Le producteur jeannois fait notamment pousser du lin, dont une grande partie des futures récoltes seront transformées en huile sur place.
Il y a des huiles qui poussent ici, qui sont faites avec des grains d'ici. Elles sont faites en toute transparence et ne font pas des milliers de kilomètres. Grande traçabilité, grande qualité, première pression à froid faite avec des grains du Québec, a lancé la directrice générale et copropriétaire de la ferme Tournevent, Audrey Bouchard.

Audrey Bouchard est la directrice générale et copropriétaire de la ferme Tournevent.
Photo : Radio-Canada / Alexis Desnoyers Muckle
Audrey Bouchard a cosigné cette lettre ouverte avec d'autres producteurs de l'association des Huiles du Québec pour réagir aux données de l'Agence canadienne d'inspection des aliments.
Plusieurs huiles d’olive seraient mélangées avec des huiles de moindre valeur, tandis que d'autres afficheraient à tort des mentions, comme extravierge. Les signataires de la lettre ouverte souhaitent ainsi rappeler que des solutions de rechange locales existent.

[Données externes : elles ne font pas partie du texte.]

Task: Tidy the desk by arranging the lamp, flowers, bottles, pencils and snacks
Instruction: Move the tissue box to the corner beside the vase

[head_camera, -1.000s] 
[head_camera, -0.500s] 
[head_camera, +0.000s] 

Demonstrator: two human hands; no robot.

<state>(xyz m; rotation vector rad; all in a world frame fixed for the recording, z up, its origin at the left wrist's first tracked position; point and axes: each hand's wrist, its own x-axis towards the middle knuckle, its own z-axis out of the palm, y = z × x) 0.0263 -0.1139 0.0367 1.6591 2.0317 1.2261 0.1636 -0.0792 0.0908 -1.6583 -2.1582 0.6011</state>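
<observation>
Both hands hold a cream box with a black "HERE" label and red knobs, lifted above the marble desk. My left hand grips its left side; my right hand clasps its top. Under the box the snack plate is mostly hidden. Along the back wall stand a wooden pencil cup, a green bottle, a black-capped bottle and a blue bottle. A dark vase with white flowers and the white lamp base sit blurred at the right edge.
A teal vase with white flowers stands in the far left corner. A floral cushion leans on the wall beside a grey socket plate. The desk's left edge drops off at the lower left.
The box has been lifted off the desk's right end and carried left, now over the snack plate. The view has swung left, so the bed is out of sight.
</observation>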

J'ai été impressionnée de savoir qu'il y a quand même 54 millions de litres d'huile d'olive importée au Canada, a précisé la directrice générale de la ferme Tournevent. Imaginez ce que ça peut représenter sur les plans économique et environnemental. Puis, avec ce qu'on apprend sur le 33 % d'huile frelatée, on se pose des questions sur ce que le consommateur a en main.

La ferme Tournevent, à Hébertville, utilise notamment le lin pour faire de l’huile.

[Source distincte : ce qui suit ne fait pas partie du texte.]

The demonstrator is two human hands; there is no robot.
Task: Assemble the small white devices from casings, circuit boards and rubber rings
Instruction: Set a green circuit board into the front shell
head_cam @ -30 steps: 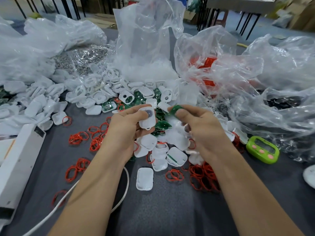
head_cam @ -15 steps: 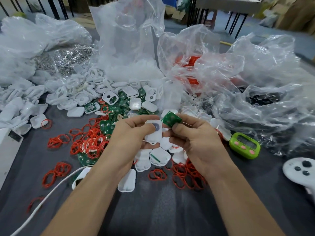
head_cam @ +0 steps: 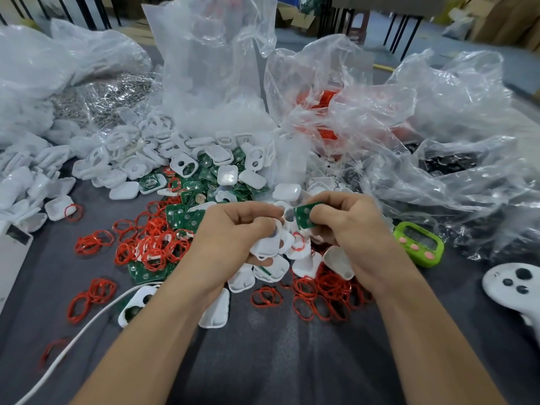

Photo : Radio-Canada / Alexis Desnoyers Muckle
On a cette fierté-là, au Québec, d'avoir de beaux produits agroalimentaires. Je pense que les huiles du Québec ont aussi leur place sur la table.

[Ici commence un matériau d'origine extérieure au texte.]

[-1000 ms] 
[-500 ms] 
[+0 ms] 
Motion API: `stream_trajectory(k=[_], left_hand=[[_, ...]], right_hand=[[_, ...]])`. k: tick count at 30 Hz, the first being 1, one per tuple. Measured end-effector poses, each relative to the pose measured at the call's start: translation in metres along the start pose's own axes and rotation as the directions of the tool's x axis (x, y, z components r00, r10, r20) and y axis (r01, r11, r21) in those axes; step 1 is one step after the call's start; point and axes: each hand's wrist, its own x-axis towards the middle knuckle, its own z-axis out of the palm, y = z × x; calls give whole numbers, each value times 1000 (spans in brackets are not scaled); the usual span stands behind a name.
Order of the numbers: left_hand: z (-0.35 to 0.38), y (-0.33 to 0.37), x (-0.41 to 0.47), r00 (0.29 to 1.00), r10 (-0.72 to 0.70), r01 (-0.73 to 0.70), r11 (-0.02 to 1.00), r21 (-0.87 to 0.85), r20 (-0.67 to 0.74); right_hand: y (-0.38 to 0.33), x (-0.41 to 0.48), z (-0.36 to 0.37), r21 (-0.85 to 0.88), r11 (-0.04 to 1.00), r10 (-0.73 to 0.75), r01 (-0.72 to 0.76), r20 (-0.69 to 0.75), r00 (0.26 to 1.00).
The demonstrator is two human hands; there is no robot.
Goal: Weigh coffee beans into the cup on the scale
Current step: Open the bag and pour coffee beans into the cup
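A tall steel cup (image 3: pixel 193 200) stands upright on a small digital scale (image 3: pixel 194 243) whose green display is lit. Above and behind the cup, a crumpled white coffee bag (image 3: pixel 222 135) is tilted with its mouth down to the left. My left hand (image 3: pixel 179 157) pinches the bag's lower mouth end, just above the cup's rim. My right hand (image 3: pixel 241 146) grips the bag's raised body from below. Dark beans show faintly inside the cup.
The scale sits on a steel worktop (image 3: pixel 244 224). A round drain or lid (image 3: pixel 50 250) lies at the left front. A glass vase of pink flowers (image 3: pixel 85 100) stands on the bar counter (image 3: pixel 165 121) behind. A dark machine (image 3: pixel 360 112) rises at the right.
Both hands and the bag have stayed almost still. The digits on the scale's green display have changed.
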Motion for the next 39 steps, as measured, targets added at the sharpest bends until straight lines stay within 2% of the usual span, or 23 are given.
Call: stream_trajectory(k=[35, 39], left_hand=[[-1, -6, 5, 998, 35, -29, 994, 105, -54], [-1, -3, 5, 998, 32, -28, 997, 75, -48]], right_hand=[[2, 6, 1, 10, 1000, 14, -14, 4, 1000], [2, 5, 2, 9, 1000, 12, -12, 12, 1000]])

Si les importations d'huile d'olive sont aussi élevées, c'est en raison de la demande des consommateurs. Selon les producteurs, les autres types d'huiles végétales, comme l'huile de chanvre ou de lin, sont encore méconnus.
C'est assez récent pareil ces nouvelles huiles-là. Ils ne sont donc pas au courant. Ils vont aussi vers l'huile d'olive qui est là depuis des millénaires. Elle est reconnue et c'est un goût que les gens aiment, a expliqué le producteur et ancien vice-président des Producteurs de grains du Canada, William Van Tassel.

William Van Tassel est producteur agricole et ancien vice-président des Producteurs de grains du Canada.
Photo : Radio-Canada / Alexis Desnoyers Muckle
De son côté, le président de l’Union des producteurs agricoles régionale, Jean-Thomas Maltais, souhaite que le gouvernement fasse preuve de plus de fermeté.
C'est bien beau de le voir et de le dénoncer, mais, après ça, vont-ils donner les amendes et les réprimandes? Vont-ils bloquer les produits des autres pays ou bien ils ne le feront pas comme d'habitude. On est souvent bloqué dans d'autres pays, comme la Chine, pour nos exportations, mais, quand c'est le contraire qui se passe avec les importations, ils ont de la difficulté à faire appliquer les normes, a déploré M. Maltais.
L'association des Huiles du Québec entend poursuivre au cours des prochains mois ses démarches afin de sensibiliser la population sur les enjeux liés aux huiles.